> **Problem to solve**
Once the line with "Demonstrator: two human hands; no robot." is found in the material, write out that line and every later line exactly, through the end.

━━━ Data block ━━━

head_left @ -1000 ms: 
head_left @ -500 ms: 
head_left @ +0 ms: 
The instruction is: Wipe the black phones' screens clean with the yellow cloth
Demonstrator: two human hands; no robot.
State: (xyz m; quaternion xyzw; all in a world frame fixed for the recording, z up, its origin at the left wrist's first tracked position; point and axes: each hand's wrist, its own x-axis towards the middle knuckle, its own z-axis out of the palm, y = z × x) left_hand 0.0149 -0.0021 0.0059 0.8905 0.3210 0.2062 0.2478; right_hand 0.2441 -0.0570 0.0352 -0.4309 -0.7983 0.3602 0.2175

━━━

> **Response area**
Demonstrator: two human hands; no robot.
State: (xyz m; quaternion xyzw; all in a world frame fixed for the recording, z up, its origin at the left wrist's first tracked position; point and axes: each hand's wrist, its own x-axis towards the middle knuckle, its own z-axis out of the palm, y = z × x) left_hand 0.0149 -0.0021 0.0059 0.8905 0.3210 0.2062 0.2478; right_hand 0.2441 -0.0570 0.0352 -0.4309 -0.7983 0.3602 0.2175

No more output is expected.